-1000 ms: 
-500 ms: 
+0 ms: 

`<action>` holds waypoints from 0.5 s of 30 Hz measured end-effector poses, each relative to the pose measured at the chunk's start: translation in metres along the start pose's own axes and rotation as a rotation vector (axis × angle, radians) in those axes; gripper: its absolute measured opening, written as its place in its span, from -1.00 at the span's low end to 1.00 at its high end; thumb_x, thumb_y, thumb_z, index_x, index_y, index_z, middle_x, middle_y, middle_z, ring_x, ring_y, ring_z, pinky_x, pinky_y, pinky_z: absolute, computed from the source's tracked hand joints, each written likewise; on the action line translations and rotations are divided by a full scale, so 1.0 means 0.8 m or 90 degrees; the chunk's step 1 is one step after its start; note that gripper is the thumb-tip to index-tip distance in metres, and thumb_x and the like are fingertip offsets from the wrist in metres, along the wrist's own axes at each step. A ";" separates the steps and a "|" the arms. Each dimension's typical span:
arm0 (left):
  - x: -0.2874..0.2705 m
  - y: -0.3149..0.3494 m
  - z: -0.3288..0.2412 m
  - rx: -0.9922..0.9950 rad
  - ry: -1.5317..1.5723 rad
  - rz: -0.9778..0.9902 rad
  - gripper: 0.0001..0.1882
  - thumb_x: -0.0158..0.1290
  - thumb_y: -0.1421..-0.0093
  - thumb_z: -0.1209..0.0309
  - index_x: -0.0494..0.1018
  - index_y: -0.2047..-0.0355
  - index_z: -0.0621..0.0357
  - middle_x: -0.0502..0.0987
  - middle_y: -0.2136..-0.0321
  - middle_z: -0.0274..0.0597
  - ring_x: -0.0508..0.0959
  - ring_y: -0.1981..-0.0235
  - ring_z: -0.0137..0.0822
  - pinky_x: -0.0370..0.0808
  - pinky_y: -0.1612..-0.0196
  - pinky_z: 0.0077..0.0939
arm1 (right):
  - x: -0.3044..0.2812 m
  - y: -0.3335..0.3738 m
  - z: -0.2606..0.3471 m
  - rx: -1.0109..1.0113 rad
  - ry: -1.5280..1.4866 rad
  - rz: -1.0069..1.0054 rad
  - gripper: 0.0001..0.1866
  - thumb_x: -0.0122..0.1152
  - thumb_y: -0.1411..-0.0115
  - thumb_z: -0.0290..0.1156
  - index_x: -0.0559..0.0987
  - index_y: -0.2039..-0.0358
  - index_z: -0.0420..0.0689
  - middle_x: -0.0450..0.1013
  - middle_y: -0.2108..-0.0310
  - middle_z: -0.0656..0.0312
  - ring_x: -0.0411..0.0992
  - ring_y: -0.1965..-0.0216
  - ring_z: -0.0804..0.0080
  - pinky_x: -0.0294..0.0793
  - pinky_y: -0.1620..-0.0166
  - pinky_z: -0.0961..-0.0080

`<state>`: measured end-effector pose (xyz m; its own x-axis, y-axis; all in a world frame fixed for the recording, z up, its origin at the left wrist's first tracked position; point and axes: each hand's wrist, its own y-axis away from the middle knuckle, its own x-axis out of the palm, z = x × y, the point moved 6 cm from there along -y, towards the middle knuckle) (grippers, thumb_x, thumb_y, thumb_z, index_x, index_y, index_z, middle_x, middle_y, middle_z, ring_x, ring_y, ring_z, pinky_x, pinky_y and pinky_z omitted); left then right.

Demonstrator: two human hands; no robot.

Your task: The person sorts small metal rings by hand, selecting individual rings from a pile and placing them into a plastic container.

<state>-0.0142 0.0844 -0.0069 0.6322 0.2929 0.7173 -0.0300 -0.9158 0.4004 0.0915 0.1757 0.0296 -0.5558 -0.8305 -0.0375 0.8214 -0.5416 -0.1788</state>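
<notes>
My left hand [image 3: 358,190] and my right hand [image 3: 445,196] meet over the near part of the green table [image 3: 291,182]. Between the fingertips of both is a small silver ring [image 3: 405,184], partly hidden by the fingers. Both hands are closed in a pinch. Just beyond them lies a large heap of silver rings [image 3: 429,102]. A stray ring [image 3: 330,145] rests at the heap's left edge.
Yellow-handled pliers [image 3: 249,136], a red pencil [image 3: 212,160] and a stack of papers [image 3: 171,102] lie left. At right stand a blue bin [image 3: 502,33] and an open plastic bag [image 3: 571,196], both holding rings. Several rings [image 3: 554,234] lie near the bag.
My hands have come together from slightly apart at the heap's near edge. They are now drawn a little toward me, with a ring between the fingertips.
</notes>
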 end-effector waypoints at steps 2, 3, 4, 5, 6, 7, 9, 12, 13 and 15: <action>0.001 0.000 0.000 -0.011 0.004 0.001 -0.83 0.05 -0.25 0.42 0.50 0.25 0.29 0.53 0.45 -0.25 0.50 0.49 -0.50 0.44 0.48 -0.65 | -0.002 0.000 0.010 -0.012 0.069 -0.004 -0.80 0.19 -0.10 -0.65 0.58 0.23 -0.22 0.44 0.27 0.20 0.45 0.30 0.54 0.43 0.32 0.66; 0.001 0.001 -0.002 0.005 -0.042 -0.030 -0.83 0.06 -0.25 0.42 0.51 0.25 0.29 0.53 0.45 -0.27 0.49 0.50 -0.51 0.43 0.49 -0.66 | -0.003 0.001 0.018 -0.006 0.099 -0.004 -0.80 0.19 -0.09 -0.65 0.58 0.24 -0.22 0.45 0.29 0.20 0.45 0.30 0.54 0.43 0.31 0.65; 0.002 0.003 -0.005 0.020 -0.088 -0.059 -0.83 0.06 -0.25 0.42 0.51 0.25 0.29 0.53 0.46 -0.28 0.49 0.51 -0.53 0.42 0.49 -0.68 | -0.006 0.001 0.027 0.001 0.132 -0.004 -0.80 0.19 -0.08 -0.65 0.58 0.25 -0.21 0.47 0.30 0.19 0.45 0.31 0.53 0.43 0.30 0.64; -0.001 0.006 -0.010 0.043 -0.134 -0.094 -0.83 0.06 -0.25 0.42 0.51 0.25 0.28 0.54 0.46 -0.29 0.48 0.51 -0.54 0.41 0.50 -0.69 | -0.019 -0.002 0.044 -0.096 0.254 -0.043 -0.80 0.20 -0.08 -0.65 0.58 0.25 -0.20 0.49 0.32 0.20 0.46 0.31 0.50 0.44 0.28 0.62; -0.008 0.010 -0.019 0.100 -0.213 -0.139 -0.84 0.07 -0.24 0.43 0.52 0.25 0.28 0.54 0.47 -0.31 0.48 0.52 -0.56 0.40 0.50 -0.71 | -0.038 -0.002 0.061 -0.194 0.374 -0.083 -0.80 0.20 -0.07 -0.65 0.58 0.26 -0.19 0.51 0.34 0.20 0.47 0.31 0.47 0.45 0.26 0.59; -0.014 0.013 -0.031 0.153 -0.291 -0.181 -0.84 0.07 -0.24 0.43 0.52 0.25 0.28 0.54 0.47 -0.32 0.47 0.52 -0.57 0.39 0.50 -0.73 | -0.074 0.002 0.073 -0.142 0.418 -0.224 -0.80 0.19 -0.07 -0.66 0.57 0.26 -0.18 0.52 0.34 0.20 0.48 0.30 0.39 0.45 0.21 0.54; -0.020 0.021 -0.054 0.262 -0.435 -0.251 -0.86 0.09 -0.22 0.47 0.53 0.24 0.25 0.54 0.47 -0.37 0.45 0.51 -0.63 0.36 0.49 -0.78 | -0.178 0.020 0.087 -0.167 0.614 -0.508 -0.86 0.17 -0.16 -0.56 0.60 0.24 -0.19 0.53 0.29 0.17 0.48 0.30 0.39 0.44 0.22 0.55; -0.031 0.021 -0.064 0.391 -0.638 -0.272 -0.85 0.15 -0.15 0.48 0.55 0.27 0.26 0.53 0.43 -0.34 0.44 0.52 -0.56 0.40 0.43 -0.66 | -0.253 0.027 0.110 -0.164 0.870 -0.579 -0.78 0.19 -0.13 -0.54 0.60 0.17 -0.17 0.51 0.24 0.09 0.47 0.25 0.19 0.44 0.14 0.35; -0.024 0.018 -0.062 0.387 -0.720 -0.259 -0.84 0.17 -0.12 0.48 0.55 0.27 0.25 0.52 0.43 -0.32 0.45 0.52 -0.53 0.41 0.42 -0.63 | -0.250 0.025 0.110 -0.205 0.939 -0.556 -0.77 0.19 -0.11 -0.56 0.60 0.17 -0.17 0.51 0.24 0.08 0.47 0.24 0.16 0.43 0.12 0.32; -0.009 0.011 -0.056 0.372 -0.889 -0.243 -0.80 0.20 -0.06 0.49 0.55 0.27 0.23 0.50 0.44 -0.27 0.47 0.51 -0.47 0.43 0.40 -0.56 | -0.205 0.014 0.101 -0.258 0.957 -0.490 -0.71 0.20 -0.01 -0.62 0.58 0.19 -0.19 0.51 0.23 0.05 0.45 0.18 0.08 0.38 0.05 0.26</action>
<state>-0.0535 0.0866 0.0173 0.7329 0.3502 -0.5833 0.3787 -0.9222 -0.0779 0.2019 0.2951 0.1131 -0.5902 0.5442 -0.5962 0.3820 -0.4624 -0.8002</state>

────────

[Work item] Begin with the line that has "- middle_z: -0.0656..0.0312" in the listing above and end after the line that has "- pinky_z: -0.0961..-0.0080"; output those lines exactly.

[Answer to this task]
  - middle_z: -0.0656..0.0312
  - ring_x: -0.0411..0.0992
  - ring_y: -0.1965..-0.0216
  - ring_z: -0.0804..0.0080
  - pinky_x: -0.0294..0.0793
  - pinky_y: -0.1620..-0.0166
  - pinky_z: -0.0961..-0.0080

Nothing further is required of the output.